Even as officials tout an economic revival, Russia this year hasn't kept up with payments on its debt to the creditor nations known collectively as the Paris Club. The government says it can find extra revenue to make the payments, but that assumption appears based on continued high world prices for its oil exports. Because of that, capital flight could force Russia into a crisis by 2003, Delyagin predicted. Russia faces an especially high foreign debt payment of more than $17 billion that year, and by that time oil prices may be substantially lower, Delyagin said.

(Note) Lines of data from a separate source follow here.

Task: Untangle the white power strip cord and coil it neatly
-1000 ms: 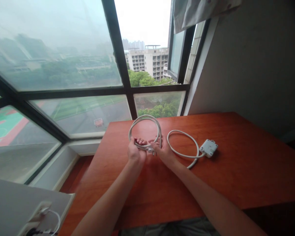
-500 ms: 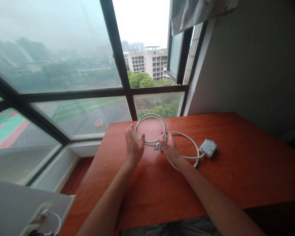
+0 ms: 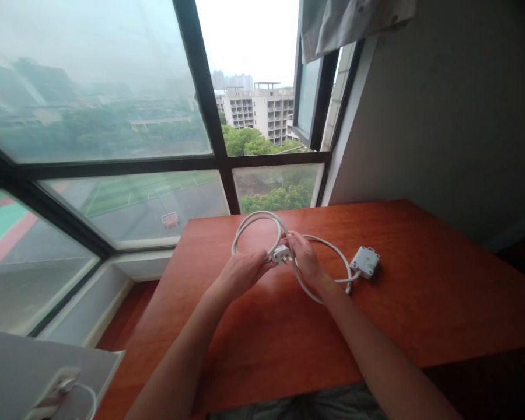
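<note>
A white power cord [image 3: 258, 214] is looped into a coil held just above the wooden table. My left hand [image 3: 245, 269] is closed on the near left of the coil, its thumb and fingertips beside the white plug [image 3: 282, 255], whose prongs face me. On the coil's right side, my right hand [image 3: 304, 256] grips the cord, its fingers partly hidden behind the strands. From there a looser loop of cord runs over the tabletop to a white socket block [image 3: 365, 262], which lies to the right of my right hand.
The reddish wooden table [image 3: 402, 315] spreads beneath my hands, its far edge near the window [image 3: 280, 186]. A grey wall [image 3: 420, 116] rises at the right. At lower left, a wall outlet [image 3: 55, 388] has a white plug and cable in it.
My left hand has gone from spread fingers beside the coil to closing on it by the plug. The coil has tipped and narrowed slightly; the view has shifted a little.
</note>
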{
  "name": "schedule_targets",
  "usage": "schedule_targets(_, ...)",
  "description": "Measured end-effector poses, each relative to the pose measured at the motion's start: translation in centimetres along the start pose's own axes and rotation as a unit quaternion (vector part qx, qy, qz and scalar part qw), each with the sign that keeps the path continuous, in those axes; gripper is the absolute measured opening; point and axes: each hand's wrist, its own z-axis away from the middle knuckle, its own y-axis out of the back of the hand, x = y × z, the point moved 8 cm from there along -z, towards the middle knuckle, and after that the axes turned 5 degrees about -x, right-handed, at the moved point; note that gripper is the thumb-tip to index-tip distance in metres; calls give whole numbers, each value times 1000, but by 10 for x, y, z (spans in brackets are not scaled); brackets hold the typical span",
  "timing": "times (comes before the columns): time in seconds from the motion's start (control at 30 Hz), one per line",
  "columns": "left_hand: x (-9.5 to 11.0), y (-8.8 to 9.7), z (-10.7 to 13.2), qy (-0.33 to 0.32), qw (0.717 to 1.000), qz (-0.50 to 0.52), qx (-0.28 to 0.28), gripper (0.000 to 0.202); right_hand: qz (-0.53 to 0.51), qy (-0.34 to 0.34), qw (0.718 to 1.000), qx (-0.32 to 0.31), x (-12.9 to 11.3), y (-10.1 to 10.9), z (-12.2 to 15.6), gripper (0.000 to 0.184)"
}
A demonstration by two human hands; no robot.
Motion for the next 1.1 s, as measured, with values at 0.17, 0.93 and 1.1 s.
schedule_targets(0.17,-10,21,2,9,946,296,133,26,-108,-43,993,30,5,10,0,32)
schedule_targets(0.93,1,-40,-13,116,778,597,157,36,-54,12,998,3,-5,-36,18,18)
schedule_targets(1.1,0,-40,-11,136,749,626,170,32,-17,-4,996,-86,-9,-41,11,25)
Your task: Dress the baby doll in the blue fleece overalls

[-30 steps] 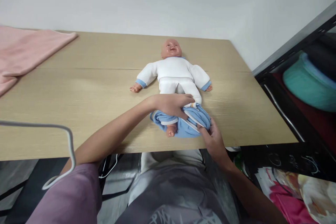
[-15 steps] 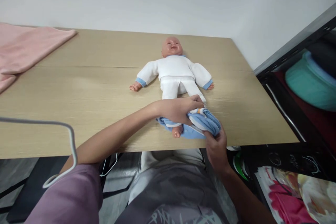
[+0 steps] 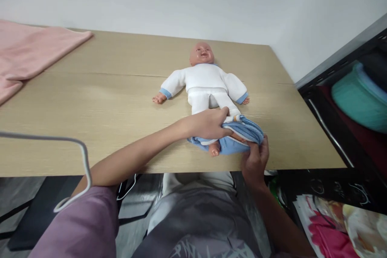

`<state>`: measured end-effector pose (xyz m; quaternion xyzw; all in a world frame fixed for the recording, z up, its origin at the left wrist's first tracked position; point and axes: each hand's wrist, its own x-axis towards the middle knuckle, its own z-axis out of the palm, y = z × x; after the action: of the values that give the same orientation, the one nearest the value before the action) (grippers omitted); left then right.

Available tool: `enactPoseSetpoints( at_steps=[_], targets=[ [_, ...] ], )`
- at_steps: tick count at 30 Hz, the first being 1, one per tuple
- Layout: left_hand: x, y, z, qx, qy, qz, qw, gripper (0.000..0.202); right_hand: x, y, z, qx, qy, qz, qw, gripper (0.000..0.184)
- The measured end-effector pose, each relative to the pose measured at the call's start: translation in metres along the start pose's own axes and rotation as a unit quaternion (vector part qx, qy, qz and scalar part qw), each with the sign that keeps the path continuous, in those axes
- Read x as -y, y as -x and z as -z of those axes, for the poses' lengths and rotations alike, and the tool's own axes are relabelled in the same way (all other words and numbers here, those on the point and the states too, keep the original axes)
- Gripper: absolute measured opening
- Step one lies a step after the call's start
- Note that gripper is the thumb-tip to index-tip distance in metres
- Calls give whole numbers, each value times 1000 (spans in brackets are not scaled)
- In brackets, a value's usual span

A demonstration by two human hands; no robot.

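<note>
A baby doll (image 3: 207,76) in a white outfit with blue cuffs lies face up, its feet toward me. One bare foot (image 3: 214,148) sticks out from a bunched blue and white garment (image 3: 246,129) around its lower legs. My left hand (image 3: 211,124) lies across the doll's shins, closed on the upper edge of the garment near an orange mark. At the garment's right end, my right hand (image 3: 256,159) grips its folded rim. Part of the other leg shows inside the opening, mostly hidden by cloth.
The wooden table (image 3: 121,100) meets a white wall behind. A pink cloth (image 3: 36,50) lies at the left. A grey cable (image 3: 81,149) crosses near my left arm. Right of the table, a dark shelf holds a teal container (image 3: 359,96), with a colourful printed bag (image 3: 338,225) below.
My right hand has moved slightly right and up, spreading the garment, and more of the leg inside shows. My left hand has shifted slightly right, still on the garment.
</note>
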<state>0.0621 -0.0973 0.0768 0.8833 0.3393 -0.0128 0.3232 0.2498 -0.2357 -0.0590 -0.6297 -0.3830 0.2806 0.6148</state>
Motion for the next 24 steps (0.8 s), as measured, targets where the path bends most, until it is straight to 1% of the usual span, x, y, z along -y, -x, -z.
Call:
enactPoseSetpoints(
  at_steps=[1,3,6,8,11,14,16,20,24],
  targets=[
    [-1,0,1,-6,-1,-1,1000,48,0,-1,0,-7,0,0,1000,46],
    [-2,0,3,-18,-4,-2,1000,46,3,-5,-1,-22,-8,3,1000,42],
    [0,-2,4,-25,5,-14,1000,47,9,-13,-5,-5,-30,14,999,35],
    [4,-5,5,-22,13,-23,999,47,12,-17,-9,2,-40,11,999,37],
    [14,-11,6,-28,41,-30,998,48,12,-20,-13,17,-51,-13,998,42],
    [24,-16,6,-39,93,-34,994,54,9,-21,-17,43,-70,-50,995,45],
    [29,-18,5,-38,107,-35,993,57,9,-22,-18,59,-86,-70,992,48],
    [32,-19,4,-45,69,-32,996,55,16,-28,-20,76,-141,-93,983,46],
    [27,-17,3,-38,30,-5,999,59,22,-37,-20,83,-137,-107,981,39]
  ],
)
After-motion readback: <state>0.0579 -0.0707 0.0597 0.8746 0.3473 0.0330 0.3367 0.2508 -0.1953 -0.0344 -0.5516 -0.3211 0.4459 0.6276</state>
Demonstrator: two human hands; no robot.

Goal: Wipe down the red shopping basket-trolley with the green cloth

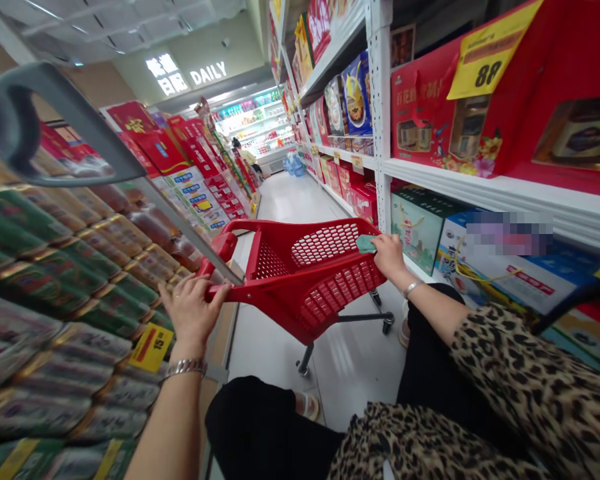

With its potential to cripple the economy, capital flight may look like a disease, but economists see it as simply the symptom of a larger disease. The money that leaves Russia legally does so because of legitimate concerns, Delyagin said. ``It is not the cause of our misfortune, but a result of our insufficiencies, a consequence of these causes. Capital runs from the country because ... private property is not protected,'' he said. Delyagin especially criticized the power of Russia's natural resources monopolies and behemoth companies in forcing their will on smaller enterprises and said laws must be changed to effectively ``decriminalize'' bankruptcy.

Russian media have reported that the Ministry of Finance is drafting proposals on stemming capital flight, but when those might come to a vote in parliament is unknown. The only measure taken so far under Vladimir Putin's presidency that could directly affect capital flight is the simplification of the tax system. The package contains some positive, innovative moves, said analyst Malyshev of the Organization for Economic Cooperation and Development. But the changes went into effect only at the beginning of the year, and Russia often has failed to follow through on good ideas, he noted. ``The problem with Russia has always been implementation,'' he said.